Discovered decades ago and formally described in 1980, Argentavis magnificens is the largest bird known. It lived six million years ago during the Miocene period throughout Argentina. It is nearly the size of a Cessna 152 light aircraft, with a 23-foot (7-meter) wing span and weighing approximately 150-pounds (70-kilograms). However, even though this bird’s muscles were well-developed, they still were not sufficient to generate enough lift for the giant bird to leave the ground. So how did this, the largest of all birds, fly?

Paleontologists have scratched their collective heads over this question for decades, although at least a few of them suspected that the bird soared.

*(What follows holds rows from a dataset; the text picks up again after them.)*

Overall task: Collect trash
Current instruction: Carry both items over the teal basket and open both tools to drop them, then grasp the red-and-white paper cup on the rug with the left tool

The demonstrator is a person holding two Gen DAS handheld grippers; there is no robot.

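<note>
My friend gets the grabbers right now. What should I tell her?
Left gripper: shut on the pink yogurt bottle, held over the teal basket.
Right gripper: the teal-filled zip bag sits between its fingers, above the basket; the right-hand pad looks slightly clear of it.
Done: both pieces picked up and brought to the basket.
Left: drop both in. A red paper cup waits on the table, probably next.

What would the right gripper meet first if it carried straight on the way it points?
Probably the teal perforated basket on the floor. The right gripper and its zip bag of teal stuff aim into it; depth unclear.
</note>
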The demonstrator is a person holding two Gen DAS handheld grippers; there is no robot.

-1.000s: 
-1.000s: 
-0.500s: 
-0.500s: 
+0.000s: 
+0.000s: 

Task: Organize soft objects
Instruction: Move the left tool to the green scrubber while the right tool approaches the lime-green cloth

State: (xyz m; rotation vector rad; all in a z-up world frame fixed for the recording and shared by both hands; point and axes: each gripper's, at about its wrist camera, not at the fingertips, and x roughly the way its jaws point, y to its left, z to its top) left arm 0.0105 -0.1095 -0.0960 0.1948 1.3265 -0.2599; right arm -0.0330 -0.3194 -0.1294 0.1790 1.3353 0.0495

“Takeoff capability is the limiting factor for the size of flying birds, and Argentavis almost reached the upper limit,” said Sankar Chatterjee, a professor of geosciences and curator of paleontology at the Museum of Texas Tech University, and lead author of the newly published paper.

In a new study, an unusual collaboration between Chatterjee and his colleague, Kenneth Campbell, with a retired aeronautical engineer, Jack Templin, they confirmed that the now-extinct Argentavis magnificens was actually a high-performance glider, soaring on thermals and updrafts just as vultures and birds of prey do now.

To carry out this research, the scientists used flight simulation software to learn more about the ancient bird’s flight parameters by providing it with the dimensions of the bird’s bones. This analysis revealed that Argentavis magnificens, similar to most large soaring birds, was too large to sustain powered flight, but could soar efficiently, reaching speeds of up to 67kph (41mph) under the right conditions.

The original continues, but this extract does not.